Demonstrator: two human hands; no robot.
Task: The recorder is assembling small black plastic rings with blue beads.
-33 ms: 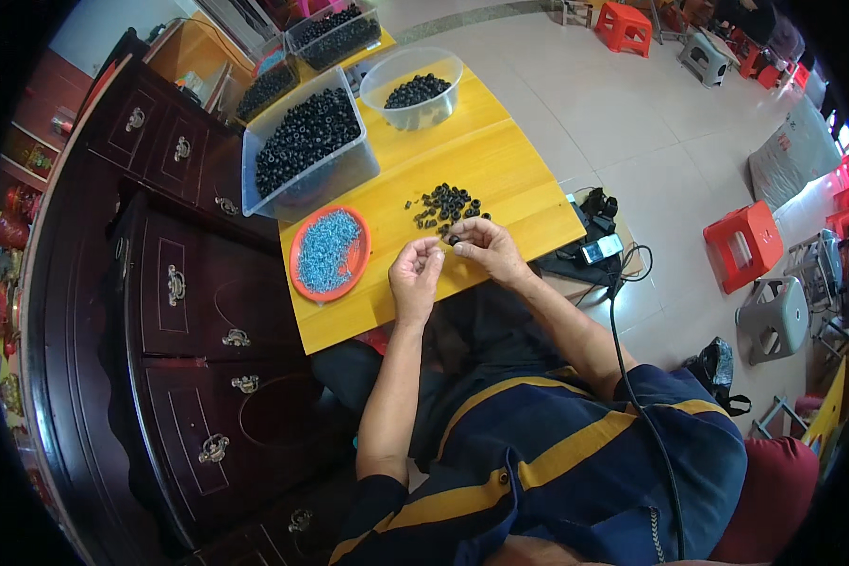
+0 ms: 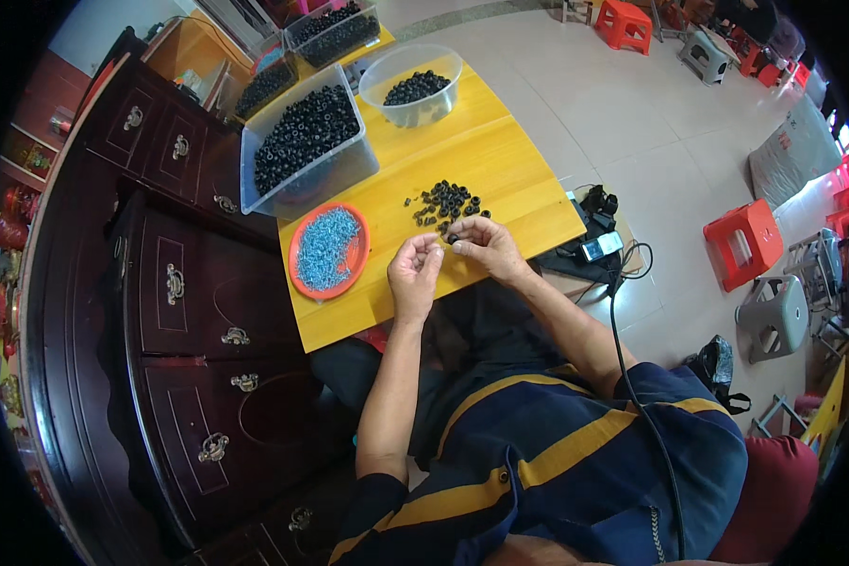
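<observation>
Over the near edge of the yellow table (image 2: pixel 500 160), my two hands are close together. Between thumb and fingers my right hand (image 2: pixel 493 251) pinches a small black ring-shaped piece (image 2: pixel 453 239). My left hand (image 2: pixel 415 271) has thumb and fingertips pressed together beside it; whatever they hold is too small to make out. Just beyond my fingers lies a loose pile of small black ring-shaped pieces (image 2: pixel 451 200). To the left of my left hand, an orange-red plate (image 2: pixel 359 261) bears many small silvery-blue metal pieces (image 2: pixel 324 247), perhaps screws.
Behind the plate stands a large clear bin (image 2: pixel 340 165) full of black pieces, with a round clear tub (image 2: pixel 426 115) beside it. Dark wooden drawers (image 2: pixel 226 292) rise on the left. A cable (image 2: pixel 623 349) runs across my right arm; red stools (image 2: pixel 743 247) stand on the floor.
</observation>
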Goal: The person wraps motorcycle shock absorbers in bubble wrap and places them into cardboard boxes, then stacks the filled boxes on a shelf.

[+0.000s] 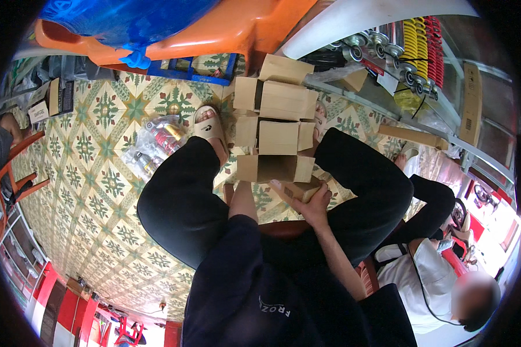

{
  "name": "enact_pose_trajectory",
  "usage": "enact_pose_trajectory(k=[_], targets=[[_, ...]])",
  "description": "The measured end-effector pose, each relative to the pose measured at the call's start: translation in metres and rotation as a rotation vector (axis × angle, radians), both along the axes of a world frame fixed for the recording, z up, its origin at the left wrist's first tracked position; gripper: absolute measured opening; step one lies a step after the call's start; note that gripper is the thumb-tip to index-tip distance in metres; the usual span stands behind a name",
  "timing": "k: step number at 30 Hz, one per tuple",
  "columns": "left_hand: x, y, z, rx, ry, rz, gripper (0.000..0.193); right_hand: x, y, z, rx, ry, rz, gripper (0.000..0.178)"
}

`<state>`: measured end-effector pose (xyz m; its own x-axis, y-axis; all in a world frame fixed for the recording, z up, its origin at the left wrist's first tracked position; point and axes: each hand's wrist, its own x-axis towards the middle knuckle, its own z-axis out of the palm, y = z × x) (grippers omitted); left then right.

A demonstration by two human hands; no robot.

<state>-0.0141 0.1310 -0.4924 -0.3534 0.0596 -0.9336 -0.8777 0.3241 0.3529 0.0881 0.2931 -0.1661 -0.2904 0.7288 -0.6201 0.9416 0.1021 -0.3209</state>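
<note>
Open brown cardboard boxes (279, 100) stand in a row between my feet, with their flaps folded outward. The nearest box (304, 168) has a dark opening facing up. My right hand (316, 202) is closed round a brown cardboard piece (298, 189) at the near side of that box; whether it is a flap or a separate box I cannot tell. My left hand is hidden by the cardboard; only the left forearm (243, 201) shows, reaching to the near left side of the nearest box. A small fingertip shows at the cardboard's edge.
Plastic-wrapped shock absorbers (163, 136) lie on the patterned tile floor (92, 191) beside my left foot. Ahead is an orange plastic chair (226, 40) with a blue bag (133, 20). Red and yellow springs (431, 52) line a rack at right. Another person (428, 277) sits at my right.
</note>
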Motion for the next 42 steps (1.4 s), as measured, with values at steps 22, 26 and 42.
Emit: enact_pose_trajectory(k=[22,26,42], targets=[[-0.053,0.034,0.226,0.244,-0.139,-0.934,0.060,0.010,-0.039,0.199,0.376,0.257,0.577,0.073],[-0.058,0.033,0.246,0.128,-0.186,-1.032,0.060,0.023,-0.029,0.222,0.509,0.537,0.677,0.058],[-0.056,0.060,0.513,-0.152,1.020,-1.060,0.067,0.142,0.060,0.221,-0.072,1.062,-0.437,0.059]])
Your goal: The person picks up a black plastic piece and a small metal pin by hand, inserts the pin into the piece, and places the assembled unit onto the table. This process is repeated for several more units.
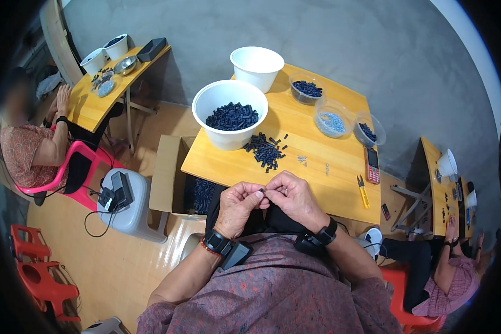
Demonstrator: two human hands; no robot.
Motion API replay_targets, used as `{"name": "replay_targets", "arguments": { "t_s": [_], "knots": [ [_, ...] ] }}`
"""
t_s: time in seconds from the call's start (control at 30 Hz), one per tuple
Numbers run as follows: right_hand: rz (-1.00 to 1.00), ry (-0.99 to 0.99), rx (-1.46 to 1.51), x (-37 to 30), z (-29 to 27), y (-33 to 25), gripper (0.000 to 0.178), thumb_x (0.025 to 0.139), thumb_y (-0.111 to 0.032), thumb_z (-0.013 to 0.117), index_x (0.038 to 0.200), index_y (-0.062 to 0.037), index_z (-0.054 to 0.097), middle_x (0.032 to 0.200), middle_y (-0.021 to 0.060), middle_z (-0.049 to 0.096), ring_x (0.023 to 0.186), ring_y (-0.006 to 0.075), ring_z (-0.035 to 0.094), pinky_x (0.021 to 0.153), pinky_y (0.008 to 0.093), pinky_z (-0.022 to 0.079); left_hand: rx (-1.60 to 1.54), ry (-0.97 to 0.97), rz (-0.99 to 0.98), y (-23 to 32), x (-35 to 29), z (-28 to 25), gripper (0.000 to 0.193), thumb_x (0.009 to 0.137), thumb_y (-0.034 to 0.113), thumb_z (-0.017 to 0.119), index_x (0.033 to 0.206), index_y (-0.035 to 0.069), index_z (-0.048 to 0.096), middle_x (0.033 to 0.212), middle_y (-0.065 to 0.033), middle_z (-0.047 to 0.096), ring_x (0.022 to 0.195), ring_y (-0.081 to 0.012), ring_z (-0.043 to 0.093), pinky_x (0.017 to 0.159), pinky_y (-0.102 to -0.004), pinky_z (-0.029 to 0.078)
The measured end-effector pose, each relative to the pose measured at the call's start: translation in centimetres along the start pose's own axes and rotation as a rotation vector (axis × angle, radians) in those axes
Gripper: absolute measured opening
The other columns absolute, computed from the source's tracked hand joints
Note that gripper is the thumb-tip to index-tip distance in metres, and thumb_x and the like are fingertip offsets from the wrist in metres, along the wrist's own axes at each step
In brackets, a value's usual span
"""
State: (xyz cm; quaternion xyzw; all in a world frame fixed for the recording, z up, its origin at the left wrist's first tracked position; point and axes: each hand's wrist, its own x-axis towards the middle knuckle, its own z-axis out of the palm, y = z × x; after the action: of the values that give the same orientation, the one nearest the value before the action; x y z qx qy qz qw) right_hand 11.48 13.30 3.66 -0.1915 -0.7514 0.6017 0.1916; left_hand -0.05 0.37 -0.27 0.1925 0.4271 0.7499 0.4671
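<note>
My left hand (238, 210) and my right hand (296, 201) meet at the near edge of the yellow table (309, 153). Between the left fingertips is a small dark piece (261, 191). The right thumb and forefinger are pinched against its side; what they hold is too small to tell. Just beyond lies a loose pile of short black cylindrical pieces (266, 151). To its right are small silvery bits (302, 160) and a few more slim metal bits (327, 168). A large white tub (206, 96) of the same black pieces stands behind the pile.
Another white tub (257, 55) stands farther back. Clear bowls hold black pieces (307, 88), light-blue bits (333, 122) and dark pieces (367, 132). A red phone (372, 167) and yellow-handled snips (363, 193) lie right. A cardboard box (170, 175) stands left below. Other people sit at side tables.
</note>
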Motion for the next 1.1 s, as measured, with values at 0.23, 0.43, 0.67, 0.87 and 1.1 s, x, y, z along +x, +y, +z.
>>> {"name": "replay_targets", "arguments": {
  "t_s": [0.23, 0.43, 0.67, 0.87, 1.1],
  "knots": [
    [0.088, -0.059, 0.145, 0.2, -0.3, -0.7, 0.008, 0.089, 0.005, 0.064, 0.096, 0.0035, 0.061, 0.085, 0.0052, 0.066, 0.078, 0.0097, 0.067, 0.066, 0.0230, 0.055, -0.027, -0.005, -0.011, 0.0, 0.0, 0.2, 0.013, 0.093, 0.001, 0.061, 0.105, -0.005, 0.063, 0.093, -0.0107, 0.070, 0.079, -0.0172, 0.069, 0.076, -0.0298, 0.059],
    [-0.163, -0.101, -0.385, 0.4, -1.2, -1.5, 0.006, 0.085, -0.002, 0.066, 0.084, 0.0015, 0.062, 0.077, 0.0071, 0.062, 0.073, 0.0153, 0.066, 0.062, 0.0301, 0.053, 0.004, -0.012, -0.030, -0.1, -0.1, 0.0, 0.013, 0.093, 0.001, 0.061, 0.104, -0.005, 0.064, 0.093, -0.0105, 0.069, 0.078, -0.0169, 0.069, 0.076, -0.0307, 0.059],
    [-0.080, -0.046, -0.027, 0.6, -1.3, -0.3, 0.006, 0.087, -0.005, 0.066, 0.085, 0.0009, 0.065, 0.082, 0.0055, 0.062, 0.074, 0.0122, 0.062, 0.065, 0.0265, 0.049, -0.003, 0.011, 0.004, -0.1, 0.1, 0.0, 0.013, 0.094, 0.001, 0.060, 0.106, -0.003, 0.064, 0.095, -0.0101, 0.069, 0.079, -0.0169, 0.069, 0.076, -0.0312, 0.059],
    [-0.019, -0.043, 0.334, 0.4, -0.4, 0.1, 0.007, 0.091, -0.005, 0.065, 0.092, 0.0002, 0.069, 0.090, 0.0025, 0.063, 0.073, 0.0071, 0.056, 0.064, 0.0213, 0.047, -0.102, -0.026, -0.026, 0.3, -0.2, 0.3, 0.014, 0.093, 0.001, 0.062, 0.106, -0.001, 0.063, 0.096, -0.0101, 0.068, 0.080, -0.0173, 0.069, 0.075, -0.0333, 0.061],
    [-0.027, -0.059, 0.365, 0.3, -0.2, 0.3, 0.007, 0.090, -0.003, 0.065, 0.094, 0.0010, 0.070, 0.093, 0.0055, 0.062, 0.074, 0.0083, 0.056, 0.065, 0.0214, 0.046, -0.112, -0.031, -0.030, 0.6, -0.2, 0.4, 0.012, 0.092, 0.001, 0.064, 0.104, -0.001, 0.064, 0.093, -0.0101, 0.069, 0.080, -0.0177, 0.069, 0.073, -0.0339, 0.062]
  ]
}}
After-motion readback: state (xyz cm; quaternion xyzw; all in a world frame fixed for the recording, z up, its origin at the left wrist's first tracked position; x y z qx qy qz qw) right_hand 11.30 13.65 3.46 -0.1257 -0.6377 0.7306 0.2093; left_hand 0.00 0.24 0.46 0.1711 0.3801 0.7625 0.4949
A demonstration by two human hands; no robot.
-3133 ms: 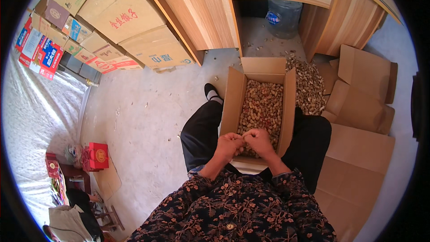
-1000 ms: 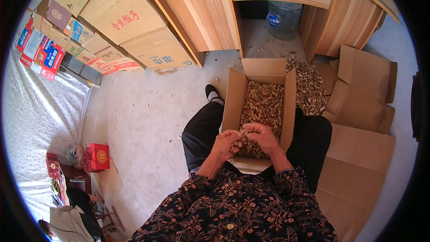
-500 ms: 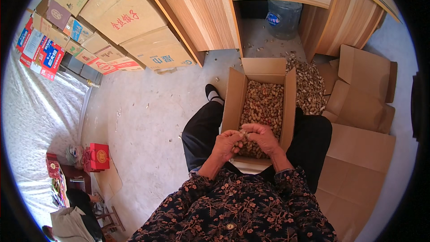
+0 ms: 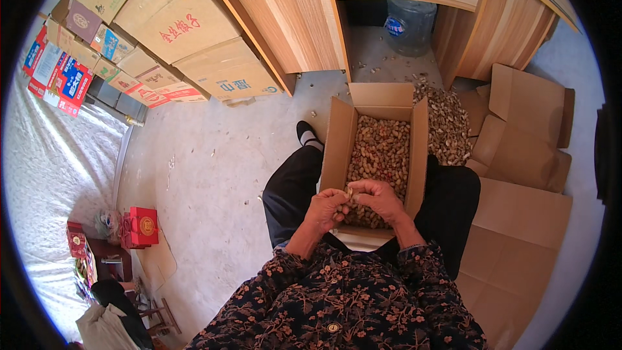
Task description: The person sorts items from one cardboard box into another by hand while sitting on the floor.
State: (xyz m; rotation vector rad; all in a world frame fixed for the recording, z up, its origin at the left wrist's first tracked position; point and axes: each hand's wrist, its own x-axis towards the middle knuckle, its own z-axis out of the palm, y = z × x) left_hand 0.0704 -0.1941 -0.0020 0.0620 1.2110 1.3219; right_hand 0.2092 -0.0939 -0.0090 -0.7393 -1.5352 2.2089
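Note:
An open cardboard box (image 4: pixel 339 139) stands between my knees, filled with unshelled peanuts (image 4: pixel 381 149). Over the near end of it, my two hands meet at the fingertips. A single peanut (image 4: pixel 350 192) shows as a small pale piece pinched between them; whether its shell is cracked is too small to tell. My left hand (image 4: pixel 325 210) is closed, its fingers curled toward the palm, perhaps around more that I cannot see. My right hand (image 4: pixel 382 203) is closed in a pinch on the same peanut from the other side.
Loose peanut shells (image 4: pixel 453 129) are heaped beyond the box's right side. Flattened cardboard (image 4: pixel 518 233) covers the floor at right. A wooden desk (image 4: pixel 285 19) with a water jug (image 4: pixel 412 29) beneath stands ahead, stacked cartons (image 4: pixel 220 68) far left. Another person (image 4: pixel 107 324) sits lower left.
My fingertips have shifted slightly, and the pale peanut now shows upright between them. The other person at the lower left has moved a little downward in the picture. The box has stayed put.

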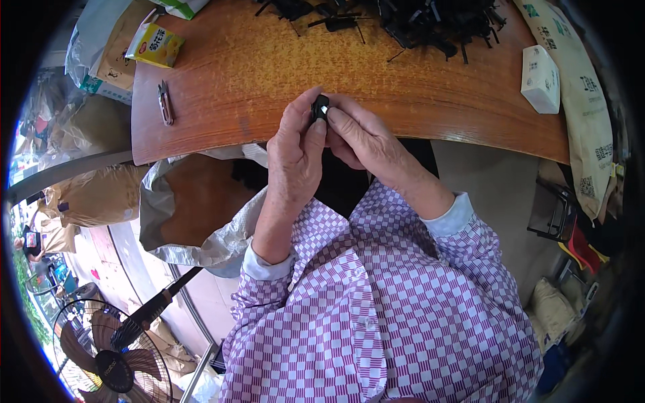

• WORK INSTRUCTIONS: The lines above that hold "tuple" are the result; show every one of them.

• YOUR SOLUTION:
  "timing": "k: step number at 30 Hz, one per tuple",
t_s: time in seconds from the call's start (control at 30 Hz), one per tuple

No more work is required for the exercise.